**Exercise prompt:** A single number is the answer here: how many lines below include "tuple"?

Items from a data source
········
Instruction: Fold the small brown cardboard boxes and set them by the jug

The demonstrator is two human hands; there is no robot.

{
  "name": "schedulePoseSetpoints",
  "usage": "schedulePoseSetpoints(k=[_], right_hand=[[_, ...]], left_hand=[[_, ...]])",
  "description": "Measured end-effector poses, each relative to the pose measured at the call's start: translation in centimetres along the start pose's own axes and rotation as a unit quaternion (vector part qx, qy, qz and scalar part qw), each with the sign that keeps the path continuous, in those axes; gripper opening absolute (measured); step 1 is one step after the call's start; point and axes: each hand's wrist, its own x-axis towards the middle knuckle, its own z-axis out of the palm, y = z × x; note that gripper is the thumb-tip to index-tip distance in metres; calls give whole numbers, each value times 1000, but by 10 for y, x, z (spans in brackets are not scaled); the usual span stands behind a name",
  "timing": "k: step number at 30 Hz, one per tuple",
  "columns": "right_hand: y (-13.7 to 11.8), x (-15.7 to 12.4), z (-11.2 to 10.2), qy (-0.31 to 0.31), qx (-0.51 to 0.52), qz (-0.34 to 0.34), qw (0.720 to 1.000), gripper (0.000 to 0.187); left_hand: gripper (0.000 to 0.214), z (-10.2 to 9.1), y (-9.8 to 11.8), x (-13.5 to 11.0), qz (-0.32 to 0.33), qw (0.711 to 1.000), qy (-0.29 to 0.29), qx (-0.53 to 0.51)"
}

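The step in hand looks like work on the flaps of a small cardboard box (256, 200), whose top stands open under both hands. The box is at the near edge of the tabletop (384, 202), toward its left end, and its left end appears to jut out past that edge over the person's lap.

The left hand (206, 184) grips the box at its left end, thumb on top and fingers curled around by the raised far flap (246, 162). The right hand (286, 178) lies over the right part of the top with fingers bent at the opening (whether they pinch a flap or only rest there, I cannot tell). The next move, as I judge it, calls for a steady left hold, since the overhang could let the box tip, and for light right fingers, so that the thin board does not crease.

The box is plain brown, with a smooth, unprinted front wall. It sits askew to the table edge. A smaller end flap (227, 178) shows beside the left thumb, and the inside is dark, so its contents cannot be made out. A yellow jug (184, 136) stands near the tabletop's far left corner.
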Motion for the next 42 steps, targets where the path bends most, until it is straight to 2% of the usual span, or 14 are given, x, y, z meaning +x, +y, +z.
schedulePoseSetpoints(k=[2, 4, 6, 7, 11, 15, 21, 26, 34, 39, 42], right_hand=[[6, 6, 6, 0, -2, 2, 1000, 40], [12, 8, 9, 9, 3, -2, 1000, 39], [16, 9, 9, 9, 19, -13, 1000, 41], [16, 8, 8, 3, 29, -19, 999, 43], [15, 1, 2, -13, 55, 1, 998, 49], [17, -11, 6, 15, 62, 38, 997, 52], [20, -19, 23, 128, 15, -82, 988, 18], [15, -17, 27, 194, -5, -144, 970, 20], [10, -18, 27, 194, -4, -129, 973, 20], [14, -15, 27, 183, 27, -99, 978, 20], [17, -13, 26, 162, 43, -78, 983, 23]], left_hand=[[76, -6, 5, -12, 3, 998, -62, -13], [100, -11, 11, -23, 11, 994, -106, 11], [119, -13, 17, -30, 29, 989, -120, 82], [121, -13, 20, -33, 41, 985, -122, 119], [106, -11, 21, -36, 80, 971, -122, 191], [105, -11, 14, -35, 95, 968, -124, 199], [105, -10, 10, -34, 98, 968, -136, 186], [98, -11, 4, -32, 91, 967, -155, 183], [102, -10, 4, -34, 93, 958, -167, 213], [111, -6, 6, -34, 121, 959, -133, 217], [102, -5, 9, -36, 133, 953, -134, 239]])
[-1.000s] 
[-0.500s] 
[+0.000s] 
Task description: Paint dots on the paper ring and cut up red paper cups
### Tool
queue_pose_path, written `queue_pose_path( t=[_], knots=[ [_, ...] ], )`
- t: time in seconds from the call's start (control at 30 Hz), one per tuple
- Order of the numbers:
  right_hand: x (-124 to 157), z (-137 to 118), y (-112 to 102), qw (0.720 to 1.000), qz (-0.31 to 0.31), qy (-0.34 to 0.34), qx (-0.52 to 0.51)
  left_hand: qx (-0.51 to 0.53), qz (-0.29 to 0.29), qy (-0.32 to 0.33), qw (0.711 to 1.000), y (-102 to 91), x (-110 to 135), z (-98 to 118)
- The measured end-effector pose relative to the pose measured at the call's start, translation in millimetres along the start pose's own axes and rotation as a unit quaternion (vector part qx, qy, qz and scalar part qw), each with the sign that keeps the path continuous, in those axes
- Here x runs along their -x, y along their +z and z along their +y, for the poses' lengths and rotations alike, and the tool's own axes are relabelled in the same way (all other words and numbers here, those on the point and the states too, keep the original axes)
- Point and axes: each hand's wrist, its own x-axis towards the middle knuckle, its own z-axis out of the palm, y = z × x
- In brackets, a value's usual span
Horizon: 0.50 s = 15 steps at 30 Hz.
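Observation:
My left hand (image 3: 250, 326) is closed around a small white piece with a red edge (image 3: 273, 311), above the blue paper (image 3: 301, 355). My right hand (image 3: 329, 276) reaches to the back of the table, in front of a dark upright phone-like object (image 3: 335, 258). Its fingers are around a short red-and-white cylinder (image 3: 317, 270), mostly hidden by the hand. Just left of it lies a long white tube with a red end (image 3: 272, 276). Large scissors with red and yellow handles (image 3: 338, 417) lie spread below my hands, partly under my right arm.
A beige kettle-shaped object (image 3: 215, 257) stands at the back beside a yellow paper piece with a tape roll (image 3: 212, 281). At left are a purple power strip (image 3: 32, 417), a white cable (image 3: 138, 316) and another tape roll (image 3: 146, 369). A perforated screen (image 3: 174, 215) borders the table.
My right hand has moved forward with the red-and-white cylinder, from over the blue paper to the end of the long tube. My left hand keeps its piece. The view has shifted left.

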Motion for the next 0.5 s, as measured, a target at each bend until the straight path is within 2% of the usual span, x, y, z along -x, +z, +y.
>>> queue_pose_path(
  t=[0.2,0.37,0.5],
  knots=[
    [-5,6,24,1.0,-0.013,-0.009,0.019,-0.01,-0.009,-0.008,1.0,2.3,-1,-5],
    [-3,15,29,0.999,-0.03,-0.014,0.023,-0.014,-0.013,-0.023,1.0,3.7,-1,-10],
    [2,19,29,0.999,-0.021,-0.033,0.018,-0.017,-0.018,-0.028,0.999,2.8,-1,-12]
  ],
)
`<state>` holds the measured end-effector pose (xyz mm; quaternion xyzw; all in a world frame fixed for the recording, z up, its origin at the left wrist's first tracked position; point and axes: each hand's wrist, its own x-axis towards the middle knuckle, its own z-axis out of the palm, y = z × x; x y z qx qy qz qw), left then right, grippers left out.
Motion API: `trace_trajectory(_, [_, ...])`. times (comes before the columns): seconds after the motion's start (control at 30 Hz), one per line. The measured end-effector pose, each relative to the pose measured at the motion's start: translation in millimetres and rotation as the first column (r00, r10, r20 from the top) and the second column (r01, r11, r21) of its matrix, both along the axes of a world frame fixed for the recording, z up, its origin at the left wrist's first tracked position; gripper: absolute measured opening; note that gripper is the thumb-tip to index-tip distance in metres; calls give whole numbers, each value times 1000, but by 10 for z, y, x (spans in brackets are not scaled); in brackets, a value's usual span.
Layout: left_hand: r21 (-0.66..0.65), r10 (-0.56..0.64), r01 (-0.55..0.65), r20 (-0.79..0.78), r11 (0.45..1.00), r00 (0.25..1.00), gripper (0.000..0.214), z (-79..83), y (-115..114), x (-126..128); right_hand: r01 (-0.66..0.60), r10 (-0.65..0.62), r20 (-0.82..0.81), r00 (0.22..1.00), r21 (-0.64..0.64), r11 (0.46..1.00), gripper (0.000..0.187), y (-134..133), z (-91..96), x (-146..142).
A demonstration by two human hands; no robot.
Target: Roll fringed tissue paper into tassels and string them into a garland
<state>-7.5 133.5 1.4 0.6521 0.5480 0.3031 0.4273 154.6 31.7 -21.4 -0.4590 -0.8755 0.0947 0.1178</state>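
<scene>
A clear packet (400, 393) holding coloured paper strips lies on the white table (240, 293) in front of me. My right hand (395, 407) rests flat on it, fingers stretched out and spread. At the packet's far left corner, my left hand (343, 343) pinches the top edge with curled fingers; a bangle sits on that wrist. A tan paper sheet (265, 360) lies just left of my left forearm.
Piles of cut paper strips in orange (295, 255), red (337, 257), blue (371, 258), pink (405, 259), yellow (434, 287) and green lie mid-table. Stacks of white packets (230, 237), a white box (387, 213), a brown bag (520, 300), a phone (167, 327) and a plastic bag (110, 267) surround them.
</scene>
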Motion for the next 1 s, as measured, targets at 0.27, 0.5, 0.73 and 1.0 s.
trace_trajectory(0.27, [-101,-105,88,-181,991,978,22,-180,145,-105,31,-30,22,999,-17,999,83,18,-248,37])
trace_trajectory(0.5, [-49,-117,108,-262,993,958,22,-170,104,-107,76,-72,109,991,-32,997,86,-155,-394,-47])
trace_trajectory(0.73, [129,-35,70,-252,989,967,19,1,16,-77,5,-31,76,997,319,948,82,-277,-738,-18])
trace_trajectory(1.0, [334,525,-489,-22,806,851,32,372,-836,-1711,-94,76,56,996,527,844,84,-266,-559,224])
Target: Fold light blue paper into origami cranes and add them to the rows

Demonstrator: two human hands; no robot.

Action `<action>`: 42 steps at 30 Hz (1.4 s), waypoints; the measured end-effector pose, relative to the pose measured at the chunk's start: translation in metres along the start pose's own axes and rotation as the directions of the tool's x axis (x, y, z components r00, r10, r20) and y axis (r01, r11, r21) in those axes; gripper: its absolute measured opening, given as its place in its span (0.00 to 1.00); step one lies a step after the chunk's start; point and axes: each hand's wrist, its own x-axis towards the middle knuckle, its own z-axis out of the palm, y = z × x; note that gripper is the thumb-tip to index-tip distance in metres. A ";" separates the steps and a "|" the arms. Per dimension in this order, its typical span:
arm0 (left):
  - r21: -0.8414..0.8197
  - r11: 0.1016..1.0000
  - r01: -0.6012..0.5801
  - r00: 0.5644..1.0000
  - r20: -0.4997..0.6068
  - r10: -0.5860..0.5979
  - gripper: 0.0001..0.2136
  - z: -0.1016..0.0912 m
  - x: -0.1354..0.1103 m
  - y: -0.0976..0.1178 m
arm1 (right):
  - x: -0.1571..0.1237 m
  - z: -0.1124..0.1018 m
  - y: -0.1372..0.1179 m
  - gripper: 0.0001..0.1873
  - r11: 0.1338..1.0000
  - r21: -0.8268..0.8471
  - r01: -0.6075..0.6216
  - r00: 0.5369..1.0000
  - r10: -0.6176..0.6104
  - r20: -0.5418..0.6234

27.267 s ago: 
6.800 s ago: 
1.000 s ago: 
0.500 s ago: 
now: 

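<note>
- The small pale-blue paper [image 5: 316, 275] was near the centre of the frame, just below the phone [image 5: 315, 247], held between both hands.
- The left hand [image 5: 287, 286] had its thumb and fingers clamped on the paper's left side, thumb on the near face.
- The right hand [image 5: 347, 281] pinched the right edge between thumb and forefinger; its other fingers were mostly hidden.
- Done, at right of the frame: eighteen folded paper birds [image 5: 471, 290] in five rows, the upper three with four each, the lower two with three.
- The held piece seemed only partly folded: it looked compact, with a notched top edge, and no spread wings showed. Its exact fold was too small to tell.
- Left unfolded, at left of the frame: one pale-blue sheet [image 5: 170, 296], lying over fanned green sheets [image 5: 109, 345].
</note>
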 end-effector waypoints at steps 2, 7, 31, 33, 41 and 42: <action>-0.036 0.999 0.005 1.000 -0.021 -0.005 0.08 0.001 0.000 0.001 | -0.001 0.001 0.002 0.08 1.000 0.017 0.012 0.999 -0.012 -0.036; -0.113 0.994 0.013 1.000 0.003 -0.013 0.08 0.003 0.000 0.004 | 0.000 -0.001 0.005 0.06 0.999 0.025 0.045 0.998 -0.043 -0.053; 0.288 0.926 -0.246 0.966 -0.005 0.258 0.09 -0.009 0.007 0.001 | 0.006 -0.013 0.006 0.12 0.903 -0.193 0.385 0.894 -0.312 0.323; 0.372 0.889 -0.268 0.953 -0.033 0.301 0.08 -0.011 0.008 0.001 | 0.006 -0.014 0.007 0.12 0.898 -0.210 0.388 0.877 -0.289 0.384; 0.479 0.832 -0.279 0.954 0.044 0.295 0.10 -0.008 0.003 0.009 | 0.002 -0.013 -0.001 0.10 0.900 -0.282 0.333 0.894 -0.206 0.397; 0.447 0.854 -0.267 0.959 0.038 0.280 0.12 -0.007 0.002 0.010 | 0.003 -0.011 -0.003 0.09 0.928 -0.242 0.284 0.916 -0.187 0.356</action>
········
**Expected answer:** 2